Exercise prompt
Leave the pictures aside and copy all the data exactly.

Given information
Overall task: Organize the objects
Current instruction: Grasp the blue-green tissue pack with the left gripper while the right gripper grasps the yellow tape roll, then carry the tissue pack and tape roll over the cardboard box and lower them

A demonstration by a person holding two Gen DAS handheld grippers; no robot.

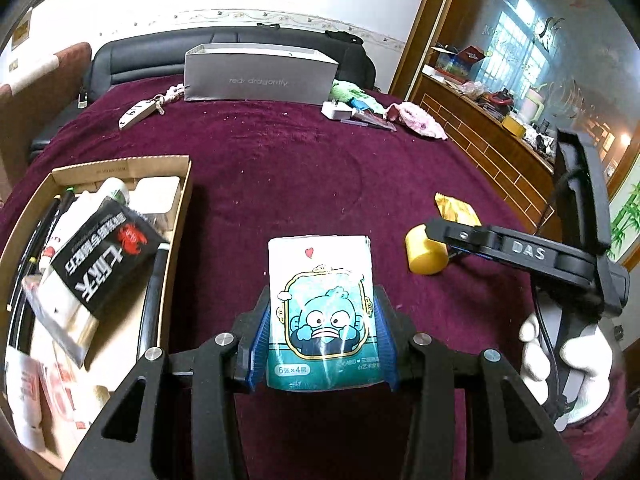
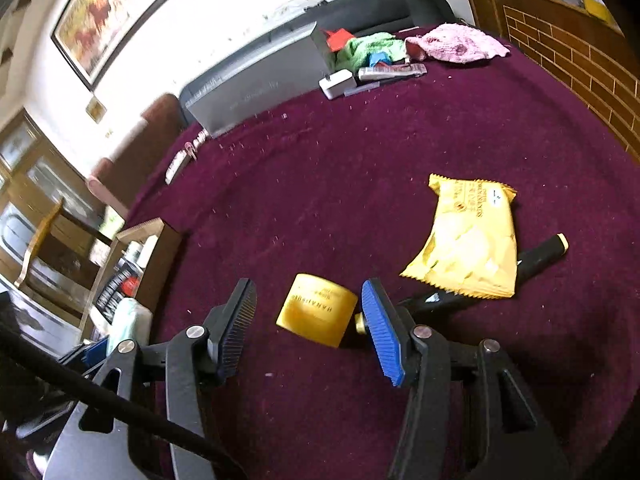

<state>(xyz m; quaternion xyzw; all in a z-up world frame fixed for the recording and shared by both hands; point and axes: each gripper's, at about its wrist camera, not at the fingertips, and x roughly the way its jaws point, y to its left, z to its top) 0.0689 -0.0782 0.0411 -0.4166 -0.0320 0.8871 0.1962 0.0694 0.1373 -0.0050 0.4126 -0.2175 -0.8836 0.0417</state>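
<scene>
**Operator:** Left wrist view first. My left gripper (image 1: 322,334) has its blue pads pressed on both sides of a tissue pack (image 1: 320,312), the one with a blue cartoon face, held upright above the maroon cloth (image 1: 280,160). At nine o'clock from it sits the cardboard box (image 1: 176,216), already holding a black packet with a red crab mark (image 1: 106,256), a white bottle and other bits I can't sort out.

**Spotter:** And your right side?

**Operator:** Right gripper (image 2: 310,316) has its jaws apart, straddling a small yellow jar (image 2: 318,310) lying on its side on the cloth. Neither pad touches it, gaps show on both sides. No earlier look to compare. From the left camera the same jar (image 1: 426,250) sits at three o'clock of the pack, with a white-gloved hand (image 1: 568,364) on the handle.

**Spotter:** Anything else loose?

**Operator:** Yellow snack bag (image 2: 466,242) at two o'clock from the jar, resting over a black marker (image 2: 540,254). Far edge, twelve o'clock: grey box (image 1: 260,72), white charger (image 1: 336,111), pink cloth (image 2: 456,42), green cloth (image 2: 370,49).
</scene>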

Answer space
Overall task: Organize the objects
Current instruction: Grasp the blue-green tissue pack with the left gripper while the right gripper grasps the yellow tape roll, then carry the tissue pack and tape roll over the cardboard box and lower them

A demonstration by a person holding two Gen DAS handheld grippers; no robot.


<state>(xyz m; quaternion xyzw; all in a z-up world frame fixed for the recording and shared by both hands; point and axes: each gripper's, at about its wrist camera, not at the fingertips, and x roughly the way its jaws point, y to its left, z to its top) 0.0689 -0.0782 0.0411 -0.4166 -0.0320 0.8871 0.1962 0.0694 0.1373 -0.0050 0.4126 -0.2175 -0.8836 0.0417</state>
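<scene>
**Operator:** Left wrist view first. My left gripper (image 1: 322,334) has its blue pads pressed on both sides of a tissue pack (image 1: 320,312), the one with a blue cartoon face, held upright above the maroon cloth (image 1: 280,160). At nine o'clock from it sits the cardboard box (image 1: 176,216), already holding a black packet with a red crab mark (image 1: 106,256), a white bottle and other bits I can't sort out.

**Spotter:** And your right side?

**Operator:** Right gripper (image 2: 310,316) has its jaws apart, straddling a small yellow jar (image 2: 318,310) lying on its side on the cloth. Neither pad touches it, gaps show on both sides. No earlier look to compare. From the left camera the same jar (image 1: 426,250) sits at three o'clock of the pack, with a white-gloved hand (image 1: 568,364) on the handle.

**Spotter:** Anything else loose?

**Operator:** Yellow snack bag (image 2: 466,242) at two o'clock from the jar, resting over a black marker (image 2: 540,254). Far edge, twelve o'clock: grey box (image 1: 260,72), white charger (image 1: 336,111), pink cloth (image 2: 456,42), green cloth (image 2: 370,49).
</scene>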

Nothing further remains to be added to the answer.